2022-02-14 21:08:49

by Xavier Roche

[permalink] [raw]
Subject: fs: race between vfs_rename and do_linkat (mv and link)

There has been a longstanding race condition between vfs_rename and do_linkat,
when those operations are done in parallel:

1. Moving a file to an existing target file (eg. mv file target)
2. Creating a link from the target file to a third file (eg. ln target link)

A typical example would be (1) a regular process putting a new version
of a database in place and (2) a regular process backuping the live
database by hardlinking it.

My understanding is that as the target file is never erased on client
side, but just replaced, the link should never fail.

The issue seem to lie inside vfs_link (fs/namei.c):
inode_lock(inode);
/* Make sure we don't allow creating hardlink to an unlinked file */
if (inode->i_nlink == 0 && !(inode->i_state & I_LINKABLE))
error = -ENOENT;

The possible answer is that the inode refcount is zero because the
file has just been replaced concurrently, old file being erased, and
as such, the link operation is failing.

The race appears to have been introduced by aae8a97d3ec30, to fix
_another_ race between unlink and link (but I'm not sure to understand
what were the implications).

Reverting the inode->i_nlink == 0 section "fixes" the issue, but would
probably reintroduce this another issue.

At this point I don't know what would be the best way to fix this issue.

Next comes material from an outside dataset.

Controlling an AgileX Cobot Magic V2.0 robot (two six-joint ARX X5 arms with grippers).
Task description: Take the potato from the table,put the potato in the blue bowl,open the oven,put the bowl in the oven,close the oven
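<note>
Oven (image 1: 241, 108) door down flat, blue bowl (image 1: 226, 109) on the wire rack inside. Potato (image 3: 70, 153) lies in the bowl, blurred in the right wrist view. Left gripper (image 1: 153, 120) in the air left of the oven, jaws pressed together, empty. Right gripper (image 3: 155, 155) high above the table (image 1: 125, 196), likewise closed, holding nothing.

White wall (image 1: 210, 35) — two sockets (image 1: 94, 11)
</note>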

Trivial case that will lead to ENOENT: (reproduced on 5.16.5)
Note that the race _seems_ to last while some IO are pending (getting the
race on tmpfs is typically much harder)

========== Cut here ==========
#!/bin/bash
#

rm -f link file target
touch target

# Link target -> link in loop
while ln target link && rm link; do :; done &

# Overwrite file -> target in loop until we fail
while touch file && mv file target; do :; done &

wait
========== Cut here ==========

Kudos to Xavier Grand from Algolia for spotting the issue with a
reproducible case.

The issue was reported three years ago, but only on the fsdevel
mailing-list, where it might have been overlooked.
It was also reported at https://bugzilla.kernel.org/show_bug.cgi?id=204705


2022-02-15 11:31:03

by Miklos Szeredi

[permalink] [raw]
Subject: Re: race between vfs_rename and do_linkat (mv and link)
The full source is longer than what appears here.